A Letter to People Saying "I Don't Want Hearing Aids"
Maria Brown started her clinic, the Maria Brown Hearing Clinic, 14 years ago in Hobart, Tasmania with the help of her family. She is a qualified Audiometrist with 20+ years of industry experience passionate about helping Tasmanians reconnect with their families.
"I don't want hearing aids". We can assure you the percentage of people that come to see us feel exactly the same way.
Unfortunately, the body deteriorates in many ways and with our hearing, it starts early and we don’t notice until some of the effects of that hearing loss make it difficult to communicate with people.
The 5 points you need to know:
1. Your ability to retain speech understanding
We learn our speech from the time that we are born, and the longer we go without hearing the spoken word at the right level, the harder it is to remember speech.
When we get to the point that we have a severe hearing loss the brain is not just unable to hear, it is unable to understand.
We go from "I’m missing some things when I am listening to people speaking" to "I am not actually understanding what they are saying".
Hearing aids become much harder to adapt to when we get to this level.
2. Why would you want to be missing out?
So many times we see people changing their whole lifestyle over the fact that they can’t hear. People stop going out, don’t see their friends anymore, grandchildren can’t be heard and aren't allowed to be visited.

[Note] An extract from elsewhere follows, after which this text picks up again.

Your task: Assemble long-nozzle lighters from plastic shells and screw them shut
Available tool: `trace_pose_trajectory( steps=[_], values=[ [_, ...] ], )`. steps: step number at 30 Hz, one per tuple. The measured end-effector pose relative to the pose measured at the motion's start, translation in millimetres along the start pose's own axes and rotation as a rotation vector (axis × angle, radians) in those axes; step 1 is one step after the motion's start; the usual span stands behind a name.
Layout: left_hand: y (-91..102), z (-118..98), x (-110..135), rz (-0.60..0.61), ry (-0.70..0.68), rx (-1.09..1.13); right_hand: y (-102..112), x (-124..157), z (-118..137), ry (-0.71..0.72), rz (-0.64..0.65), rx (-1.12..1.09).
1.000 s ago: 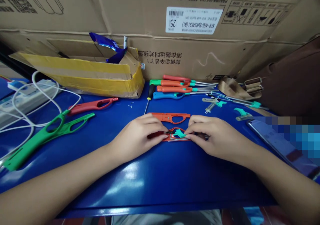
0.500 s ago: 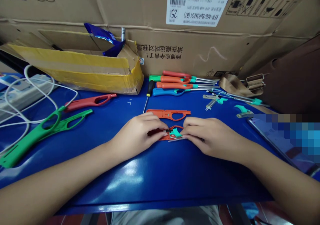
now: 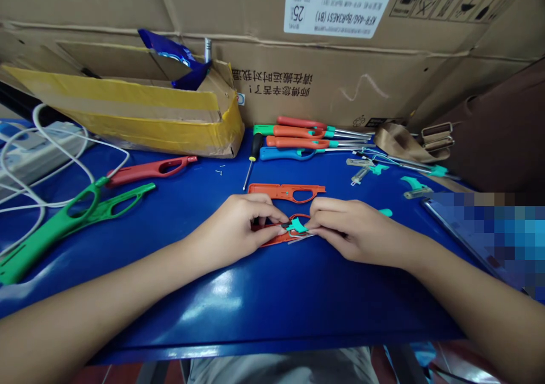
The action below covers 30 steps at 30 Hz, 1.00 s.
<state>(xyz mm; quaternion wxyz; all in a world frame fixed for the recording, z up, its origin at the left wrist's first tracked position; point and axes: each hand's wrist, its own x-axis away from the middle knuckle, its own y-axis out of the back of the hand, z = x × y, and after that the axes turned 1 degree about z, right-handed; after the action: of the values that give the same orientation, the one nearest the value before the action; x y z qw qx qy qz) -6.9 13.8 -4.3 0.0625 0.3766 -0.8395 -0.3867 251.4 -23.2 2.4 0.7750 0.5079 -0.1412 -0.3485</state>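
Observation:
In the middle of the blue table, one orange lighter shell half (image 3: 276, 240) lies under my fingers, partly hidden. Over it sits a teal trigger (image 3: 298, 226) with a small black piece (image 3: 285, 225) at its left and a thin wire below. My left hand (image 3: 238, 222) is closed, thumb and forefinger pinching at the black piece. From the other side, my right hand (image 3: 357, 230) is closed too, its fingertips pressed on the trigger's right end. Just behind lies a second orange shell half (image 3: 268, 191), inner side up.
Behind are a screwdriver (image 3: 254, 155), several assembled lighters (image 3: 293, 142) and a yellow-taped carton (image 3: 170, 128). Green shell halves (image 3: 51, 230), a red shell (image 3: 145, 172) and white cables (image 3: 40, 193) lie left. Trigger parts (image 3: 361, 172) and a phone-like device (image 3: 460, 242) are right.
My hands stay at the orange shell half, with the left fingertips shifted slightly on the black piece. A teal piece now shows behind my right hand. The view has tilted slightly.

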Motion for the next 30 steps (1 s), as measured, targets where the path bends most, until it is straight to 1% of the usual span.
trace_pose_trajectory(
  steps=[5, 11, 13, 17, 21, 23, 26, 28, 30],
  values=[
    [-1.3, -0.2, 0.1, -0.002, 0.001, 0.026, 0.4, 1.7, -1.2, 0.01, -0.025, -0.082],
    [-1.7, 0.0, 1.3, -0.001, -0.023, -0.001, 1.6, 0.7, -0.5, -0.005, -0.018, -0.092],
    [-0.8, 0.4, 2.1, 0.011, -0.074, -0.043, 1.8, -0.7, 0.6, -0.02, -0.024, -0.105],
    [2.1, -0.1, 4.6, 0.084, -0.236, -0.222, 2.8, -4.0, 2.5, -0.056, -0.055, -0.209],
    [5.3, -2.8, 7.1, 0.087, -0.323, -0.358, 2.3, -6.2, 2.7, -0.11, -0.083, -0.292],
    [6.7, -3.4, 7.4, 0.077, -0.389, -0.405, 0.5, -7.3, 2.0, -0.153, -0.093, -0.313],
    [8.6, -2.1, 6.4, 0.082, -0.491, -0.467, -3.6, -9.6, 0.6, -0.269, -0.109, -0.369],
    [9.9, -0.2, 5.3, 0.108, -0.513, -0.513, -5.9, -11.0, -0.1, -0.325, -0.127, -0.399],
    [11.1, 1.9, 4.1, 0.138, -0.512, -0.547, -6.4, -11.3, 0.2, -0.32, -0.148, -0.393]
  ],
)
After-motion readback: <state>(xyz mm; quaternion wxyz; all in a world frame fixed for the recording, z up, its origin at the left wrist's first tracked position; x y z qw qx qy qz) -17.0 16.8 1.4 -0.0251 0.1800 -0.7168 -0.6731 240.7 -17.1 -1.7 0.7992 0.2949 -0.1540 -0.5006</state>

Unfortunately, this also happens at the best time of our lives: RETIREMENT.
Why would you allow this to happen? Vanity? It is more noticeable when you can’t hear than it is that you're wearing a hearing aid.
3. What happens to your friends does not happen to you
Hearing is a personalised process! You do not have the same hearing loss as your friends.
You can’t wear your friends’ glasses so why do you believe that you can wear your friends hearing aids and have the same experience as they do?
The only way to know is to try them for yourself. A specialist will tailor the hearing system to your needs as it is your hearing loss. One size does not fit all.
4. You get what you pay for
If you get your hearing aids for free then you get what you pay for. The industry is designed in technology levels. The better the hearing aids the better the solution for you.
If you want the best out of the free hearing aids then sorry, that is not going to happen. Many of your friends will complain about their hearing aids but they actually got them for free.
The question you need to ask your friends is did they pay for them? If they did, then the next question is then why do you accept the fact that you are not happy when you have paid good money for your hearing aids?
You would not buy a car just to put it in the garage and then say "well, that was a waste of money"!
5. Top of the range hearing aids: Yes. They are better for YOU
The industry puts all of their research money into these hearing aids. The technology that is in these aids is designed to get the message to the brain the fastest with maximum speech understanding.
Now, why is fast better? Because when we lose our hearing the message is not getting there fast enough to follow a conversation.
Justifying the spend is the issue for everyone. Not whether the lower levels will do the same job because they won’t.
Top range work better, especially in background noise. The newest of the top of the range hearing aids is a very sophisticated computer that sorts your environment for you—it automatically adapts!